Top Lista Nadrealista
Former Yugoslavia, 1984–1991
Towards the late 1980s and early ’90s, Top lista nadrealista incorporated political satire along with depictions of people’s idiosyncrasies in former Yugoslavia. The show became so popular that some of the language and phrasing used in the programme entered into the public vernacular. The TV programme often dealt with societal issues at that time in the build up to the Balkan Wars. In the video presented in the 38th EVA International, Nadrealista predicted what seemed farfetched at the time, and imagined that the country was divided into East and West Yugoslavia, with the boundary running through Bosnia so that Sarajevo was bisected by a wall. When portraying the rising ethnic tensions and imminent war in the Socialist Republic of Bosnia and Herzegovina, they used dark humour and absurdity and held strong paciﬁst attitudes. For instance, in one skit they enacted an escape from one side of the wall to the other, while guards threw rubbish at the escapees. In May 1992, ﬁghters in Sarajevo began attacking with real gunﬁre. The civil war had at that point already ravaged large areas of Croatia and inﬂicted devestation and ethnic cleansing on the multi-ethnic republic of Bosnia-Herzegovina.

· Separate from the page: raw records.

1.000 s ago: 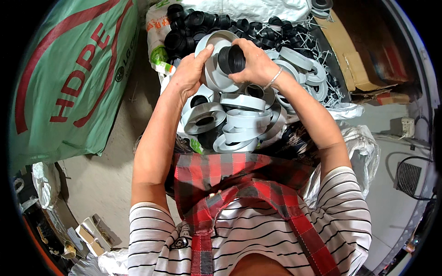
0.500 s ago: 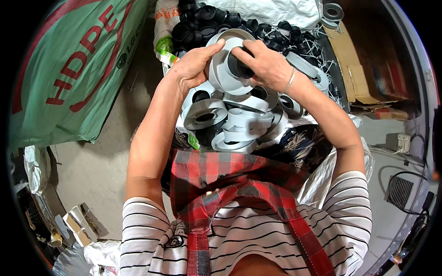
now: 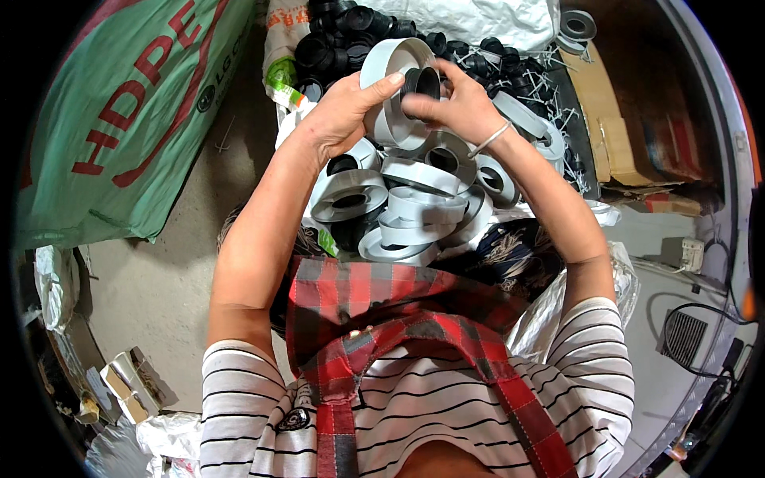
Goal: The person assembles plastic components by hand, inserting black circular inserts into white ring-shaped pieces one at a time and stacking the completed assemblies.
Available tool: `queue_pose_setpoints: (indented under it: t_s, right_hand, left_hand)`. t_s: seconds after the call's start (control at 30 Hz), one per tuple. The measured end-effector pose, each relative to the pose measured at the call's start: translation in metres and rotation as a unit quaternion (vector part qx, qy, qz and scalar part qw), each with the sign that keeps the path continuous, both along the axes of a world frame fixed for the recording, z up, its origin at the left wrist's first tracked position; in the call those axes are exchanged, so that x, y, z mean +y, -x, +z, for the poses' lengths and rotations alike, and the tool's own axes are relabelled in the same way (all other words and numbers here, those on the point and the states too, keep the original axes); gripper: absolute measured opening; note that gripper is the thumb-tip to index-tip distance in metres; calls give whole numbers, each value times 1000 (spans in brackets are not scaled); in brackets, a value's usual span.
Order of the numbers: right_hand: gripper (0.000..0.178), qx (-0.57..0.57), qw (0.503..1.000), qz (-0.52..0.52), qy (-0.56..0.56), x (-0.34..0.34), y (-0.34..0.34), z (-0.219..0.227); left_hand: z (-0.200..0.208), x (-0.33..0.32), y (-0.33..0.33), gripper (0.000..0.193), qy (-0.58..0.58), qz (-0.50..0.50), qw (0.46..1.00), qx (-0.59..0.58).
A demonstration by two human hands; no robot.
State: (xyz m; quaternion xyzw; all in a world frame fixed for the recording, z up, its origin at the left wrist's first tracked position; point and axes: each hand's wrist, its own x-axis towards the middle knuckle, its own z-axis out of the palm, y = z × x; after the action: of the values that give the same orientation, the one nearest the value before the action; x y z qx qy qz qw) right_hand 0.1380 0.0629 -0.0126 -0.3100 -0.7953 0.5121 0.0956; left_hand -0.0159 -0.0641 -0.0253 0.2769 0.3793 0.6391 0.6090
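Leftmost, a big green sack (image 3: 131,119) with red print leans in beside the concrete floor (image 3: 171,295), where a small opened carton (image 3: 127,386) lies nearer the person. Next comes the left hand (image 3: 343,115), closed round the left side of a pale grey ring (image 3: 384,68), its thumb on the ring's front and its fingers mostly hidden behind. That ring is held up above the middle of a white sack (image 3: 510,22), tilted, with a ribbed black cap (image 3: 425,83) at its centre. Behind it, toward the far edge of the white sack, black caps (image 3: 370,24) are heaped loosely; in front, toward the near edge, grey rings (image 3: 422,207) lie stacked at all angles above the person's checked apron (image 3: 382,291). Just right of the held ring is the right hand (image 3: 470,107), half open, thumb across the lower part of the cap and forefinger by its upper right side; whether it grips the cap, I cannot tell. A thin bracelet (image 3: 489,139) circles that wrist. Farther right, more grey rings (image 3: 522,118) and scattered thin white sticks (image 3: 562,115) sit toward the white sack's right edge, near an open cardboard box (image 3: 617,143). Last, a black cable (image 3: 666,344) loops beside a dark grille (image 3: 687,333).
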Motion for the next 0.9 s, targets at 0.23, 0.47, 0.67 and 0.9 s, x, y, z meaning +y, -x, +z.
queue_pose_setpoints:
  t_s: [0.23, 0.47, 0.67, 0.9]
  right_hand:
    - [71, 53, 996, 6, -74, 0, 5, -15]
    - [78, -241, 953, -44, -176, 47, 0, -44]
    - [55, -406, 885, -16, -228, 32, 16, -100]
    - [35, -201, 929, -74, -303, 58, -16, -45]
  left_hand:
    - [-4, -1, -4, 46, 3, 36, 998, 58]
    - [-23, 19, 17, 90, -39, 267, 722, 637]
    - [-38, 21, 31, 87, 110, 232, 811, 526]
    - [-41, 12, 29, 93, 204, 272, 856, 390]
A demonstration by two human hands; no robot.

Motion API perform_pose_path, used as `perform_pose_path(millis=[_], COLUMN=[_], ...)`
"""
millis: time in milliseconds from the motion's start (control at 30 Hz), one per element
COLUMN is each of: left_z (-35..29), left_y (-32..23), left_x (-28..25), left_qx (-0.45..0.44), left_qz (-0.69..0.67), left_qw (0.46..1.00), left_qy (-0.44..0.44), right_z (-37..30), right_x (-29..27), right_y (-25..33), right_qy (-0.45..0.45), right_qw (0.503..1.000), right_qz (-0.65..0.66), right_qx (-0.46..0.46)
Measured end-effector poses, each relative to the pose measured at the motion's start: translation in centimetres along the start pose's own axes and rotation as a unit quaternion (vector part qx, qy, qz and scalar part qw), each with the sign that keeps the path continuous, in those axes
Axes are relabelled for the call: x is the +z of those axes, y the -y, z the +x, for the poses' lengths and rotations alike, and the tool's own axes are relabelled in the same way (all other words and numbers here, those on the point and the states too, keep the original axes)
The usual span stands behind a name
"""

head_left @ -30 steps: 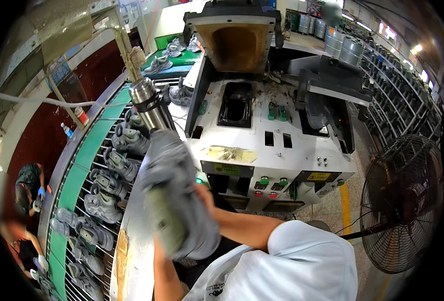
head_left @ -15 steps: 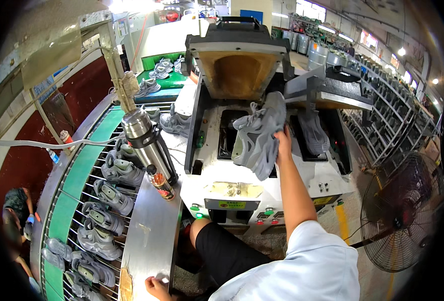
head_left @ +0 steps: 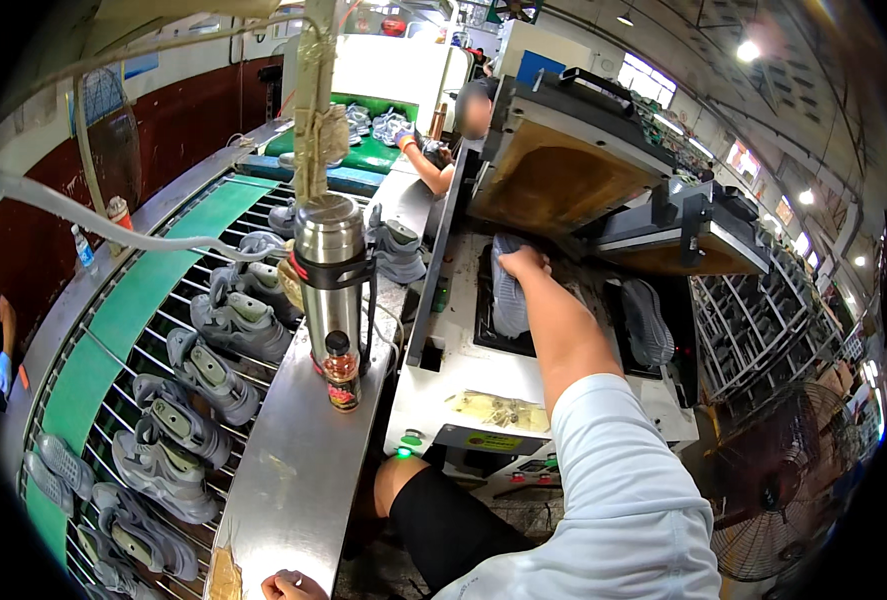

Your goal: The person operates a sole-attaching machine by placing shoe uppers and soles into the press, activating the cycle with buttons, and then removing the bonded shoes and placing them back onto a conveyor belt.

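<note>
My right hand (head_left: 525,262) grips a grey sports shoe (head_left: 508,305) at its far end, with my arm stretched out over the white press machine (head_left: 463,365). The shoe lies sole up in the machine's left black recess. A second grey shoe (head_left: 647,322), also sole up, lies in the right recess. Above them the two heavy lids, the left lid (head_left: 568,165) and the right lid (head_left: 683,240), stand raised. My left hand (head_left: 293,586) is at the lower edge by the metal bench (head_left: 298,480), fingers curled; what they hold, if anything, is hidden.
A steel thermos (head_left: 328,270) and a small bottle (head_left: 341,375) stand on the bench. Several grey shoes lie on the roller conveyor (head_left: 128,400) at left. Another person's gloved hand (head_left: 405,140) is near shoes at the back. A fan (head_left: 763,480) stands at right.
My right hand has turned the shoe over and lowered it into the left recess. The view has swung, and another person's arm now shows at the back. My left hand stays low by the bench.
</note>
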State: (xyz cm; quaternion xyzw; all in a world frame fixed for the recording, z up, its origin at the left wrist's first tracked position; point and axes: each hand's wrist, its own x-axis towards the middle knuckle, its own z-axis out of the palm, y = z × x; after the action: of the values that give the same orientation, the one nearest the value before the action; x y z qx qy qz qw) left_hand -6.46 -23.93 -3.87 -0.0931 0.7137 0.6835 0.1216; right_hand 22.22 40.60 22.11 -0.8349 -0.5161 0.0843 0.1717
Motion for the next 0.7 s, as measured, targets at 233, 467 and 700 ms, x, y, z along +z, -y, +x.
perform_pose_path(millis=[233,467,700], left_z=[0.5,-0.1,-2.1], left_y=[2.4,1.1,-2.8], left_x=[-0.8,-1.0,0.6], left_qx=[0.016,0.228,0.081], left_qz=[0.038,0.242,0.152], left_qw=[0.999,0.942,0.984], left_qy=[0.031,0.044,0.036], right_z=[1.2,-4.1,-8.7], right_x=[0.8,-0.5,-3.7], right_y=[-3.5,-4.2,-7.4], right_qy=[0.021,0.042,0.096], right_qw=[0.999,0.993,0.966], right_qz=[-0.013,-0.063,-0.115], right_qx=[-0.043,-0.086,-0.211])
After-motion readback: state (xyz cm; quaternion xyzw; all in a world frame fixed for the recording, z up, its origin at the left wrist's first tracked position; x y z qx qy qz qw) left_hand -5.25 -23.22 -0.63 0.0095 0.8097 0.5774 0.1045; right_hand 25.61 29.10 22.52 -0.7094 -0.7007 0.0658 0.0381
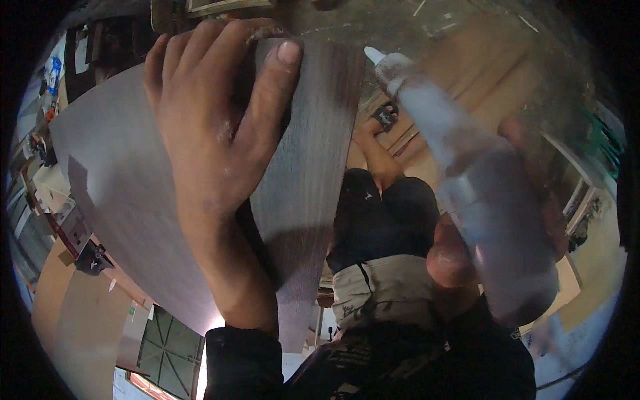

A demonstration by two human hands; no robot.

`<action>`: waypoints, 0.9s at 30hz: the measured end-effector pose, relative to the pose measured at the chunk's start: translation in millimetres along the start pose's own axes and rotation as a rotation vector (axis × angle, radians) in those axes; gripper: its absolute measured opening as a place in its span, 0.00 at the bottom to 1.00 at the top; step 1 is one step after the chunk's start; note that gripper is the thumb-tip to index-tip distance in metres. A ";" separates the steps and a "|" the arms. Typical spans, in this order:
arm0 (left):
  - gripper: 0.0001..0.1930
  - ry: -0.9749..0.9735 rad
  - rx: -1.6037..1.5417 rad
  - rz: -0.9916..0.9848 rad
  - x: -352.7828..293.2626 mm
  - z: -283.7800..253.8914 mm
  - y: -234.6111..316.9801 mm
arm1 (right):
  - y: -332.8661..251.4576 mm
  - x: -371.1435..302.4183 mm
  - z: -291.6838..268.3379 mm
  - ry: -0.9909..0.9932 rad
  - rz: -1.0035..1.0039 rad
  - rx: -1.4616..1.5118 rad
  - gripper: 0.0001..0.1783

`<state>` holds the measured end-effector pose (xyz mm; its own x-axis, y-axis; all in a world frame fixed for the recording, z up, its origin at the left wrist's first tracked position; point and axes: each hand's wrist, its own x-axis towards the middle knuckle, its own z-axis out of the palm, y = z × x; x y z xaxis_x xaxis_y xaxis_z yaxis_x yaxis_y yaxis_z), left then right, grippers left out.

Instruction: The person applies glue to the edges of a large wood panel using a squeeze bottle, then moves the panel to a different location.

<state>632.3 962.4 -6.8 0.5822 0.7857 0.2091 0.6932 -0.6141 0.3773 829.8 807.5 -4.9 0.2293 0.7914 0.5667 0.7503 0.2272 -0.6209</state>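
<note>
A large dark wood-grain board stands in front of me on the left, its broad face filling much of the view. My left hand is at its upper edge, the fingers bent over that edge and the thumb extended along it. The fingertips are partly hidden. On the right, close to the camera, my right hand is wrapped around a translucent squeeze bottle. The bottle is tilted, and its white nozzle points up and left, just beyond the board's right edge. Much of the right hand is hidden behind the bottle.
Light brown wooden sheets lie on the floor beyond the bottle. My sandalled foot rests near them. Green cords are at the far right. Cluttered items and a pale panel line the left side.
</note>
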 end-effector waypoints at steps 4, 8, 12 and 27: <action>0.12 0.005 -0.022 0.011 -0.4 -0.3 -1.2 | -3.2 -2.6 0.1 0.008 -0.039 -0.060 0.43; 0.13 0.026 -0.020 0.009 -0.9 -1.2 -1.6 | -1.6 -0.8 -1.4 0.004 -0.075 -0.097 0.42; 0.13 0.050 -0.035 0.030 -1.0 1.0 -2.8 | -5.7 0.6 -1.4 -0.001 -0.072 -0.116 0.41; 0.12 0.035 -0.022 0.021 2.0 1.4 3.2 | -19.3 -0.5 -2.1 -0.068 0.052 -0.041 0.37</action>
<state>636.2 961.9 -6.4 0.5809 0.7750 0.2488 0.6711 -0.6290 0.3924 816.5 801.6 7.9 0.2273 0.8385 0.4953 0.7634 0.1624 -0.6252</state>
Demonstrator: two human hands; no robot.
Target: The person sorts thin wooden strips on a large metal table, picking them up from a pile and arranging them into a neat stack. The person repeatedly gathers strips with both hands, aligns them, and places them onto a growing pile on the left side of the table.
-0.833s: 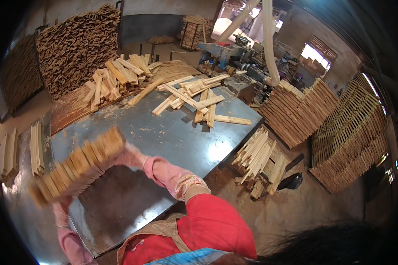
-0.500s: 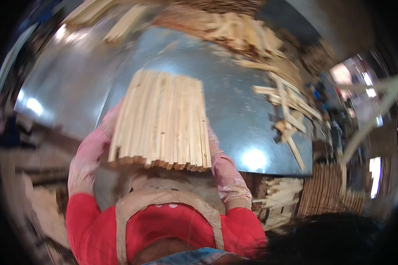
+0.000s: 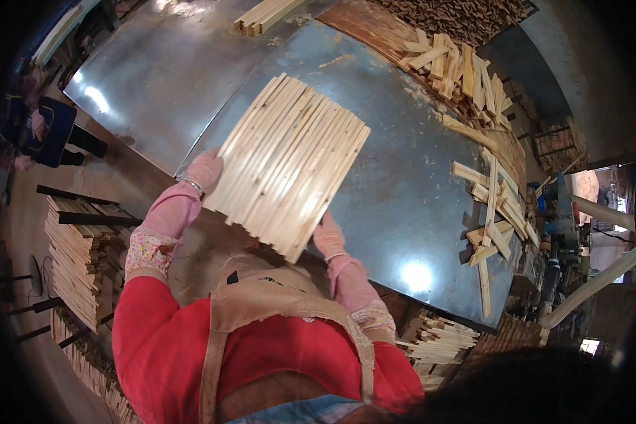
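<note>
A flat, tightly packed row of pale wooden strips (image 3: 290, 159) is held between my two hands, over the near edge of the metal table. My left hand (image 3: 205, 171), in a pink glove, presses on its left side, with the fingers partly hidden at the edge. On its lower right side my right hand (image 3: 328, 237), gloved alike, grips the outer strip. The row lies slanted, its far end leaning right, and its near ends are uneven.
The metal-topped table (image 3: 396, 191) carries loose strips (image 3: 498, 205) on the right, a heap of offcuts (image 3: 466, 71) at the far right and a small bundle (image 3: 268, 14) far off. Strips are stacked on a rack (image 3: 78, 261) at left. Another person (image 3: 42, 127) stands far left.
The row of strips has swung clockwise, its far end now further right. The view has turned left, bringing the rack and the other person into clearer sight. Both hands still hold the strips.
</note>
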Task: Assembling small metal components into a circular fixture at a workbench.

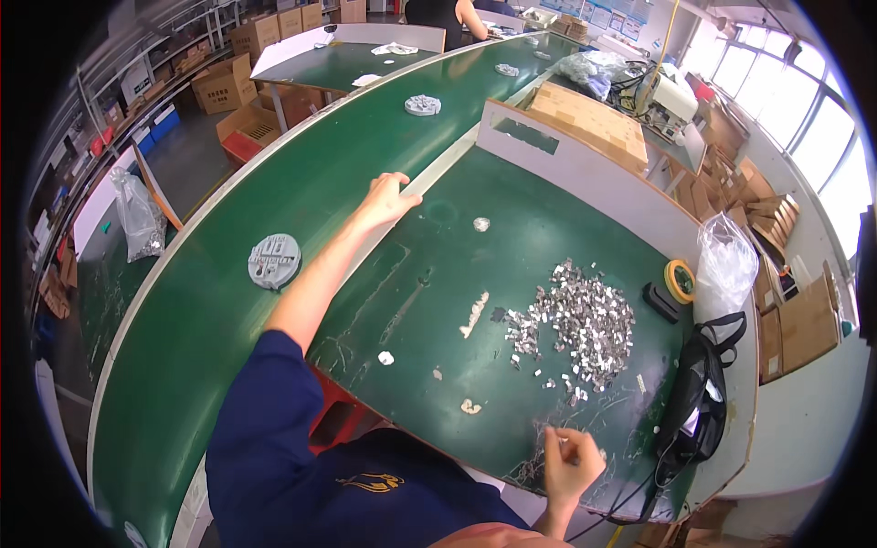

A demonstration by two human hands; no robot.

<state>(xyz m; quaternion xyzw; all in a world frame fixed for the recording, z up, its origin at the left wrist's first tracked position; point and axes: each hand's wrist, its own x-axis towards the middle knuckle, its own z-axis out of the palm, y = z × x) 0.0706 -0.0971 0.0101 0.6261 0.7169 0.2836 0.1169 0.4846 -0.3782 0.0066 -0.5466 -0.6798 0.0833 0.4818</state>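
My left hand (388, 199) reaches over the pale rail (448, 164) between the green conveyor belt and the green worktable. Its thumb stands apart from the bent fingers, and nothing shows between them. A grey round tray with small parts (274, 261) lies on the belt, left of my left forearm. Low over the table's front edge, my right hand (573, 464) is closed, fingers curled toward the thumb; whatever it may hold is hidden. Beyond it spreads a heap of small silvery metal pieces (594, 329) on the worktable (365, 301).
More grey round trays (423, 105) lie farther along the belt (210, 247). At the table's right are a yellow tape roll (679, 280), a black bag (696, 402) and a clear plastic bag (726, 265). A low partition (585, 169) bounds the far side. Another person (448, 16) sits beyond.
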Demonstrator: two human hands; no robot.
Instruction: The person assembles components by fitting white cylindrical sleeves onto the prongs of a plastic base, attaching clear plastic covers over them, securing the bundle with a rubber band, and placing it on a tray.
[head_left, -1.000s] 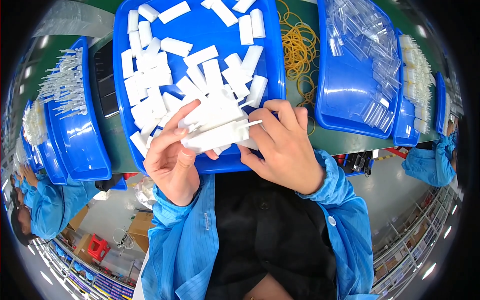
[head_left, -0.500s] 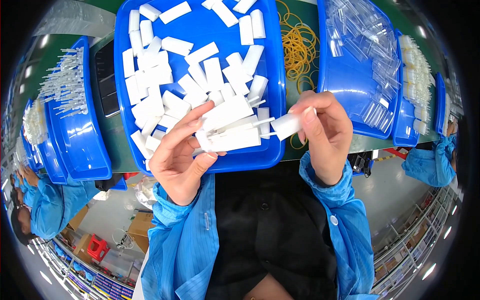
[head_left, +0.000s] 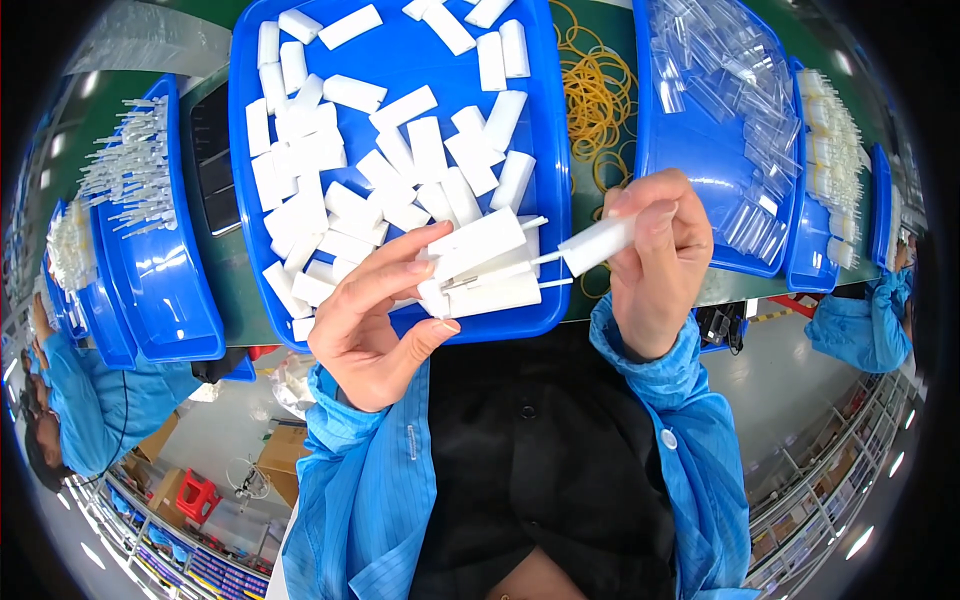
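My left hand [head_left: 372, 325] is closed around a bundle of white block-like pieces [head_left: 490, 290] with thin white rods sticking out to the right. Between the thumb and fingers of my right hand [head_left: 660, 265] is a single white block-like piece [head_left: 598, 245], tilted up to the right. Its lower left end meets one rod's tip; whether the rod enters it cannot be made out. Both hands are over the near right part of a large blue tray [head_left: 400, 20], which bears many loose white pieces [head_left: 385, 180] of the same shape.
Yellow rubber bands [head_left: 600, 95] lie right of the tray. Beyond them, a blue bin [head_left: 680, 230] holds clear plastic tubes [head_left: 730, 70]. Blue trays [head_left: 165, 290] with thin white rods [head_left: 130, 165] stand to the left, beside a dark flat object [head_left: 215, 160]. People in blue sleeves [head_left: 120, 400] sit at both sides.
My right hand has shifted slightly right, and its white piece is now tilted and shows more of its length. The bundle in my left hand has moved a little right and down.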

Top lista nadrealista (The Surrealists’ top chart), also known as Nadrealisti (Surrealists) was a sketch comedy and variety show that aired on TV Sarajevo in three separate instalments from 1984 to 1991. Originating from a ﬁfteen-minute radio-comedy segment, it was broadcast as part of the weekly programme called Primus on Radio Sarajevo during the 1980s. The show was linked to New Primitivism (Novi primitivizam), a subcultural movement established in Sarajevo in 1983. Music, as well as comedy on radio and television, was its form of expression. Its three most prominent members Zenit Đozić (a Muslim-Bosnian) Branko Đurić (half Muslim half Serbian), and Nele Karajlić (Serbian-Bosnian) later departed the show and became respectively a media celebrity, an Academy Award Winning ﬁ lm director, and a revisionist nationalist author.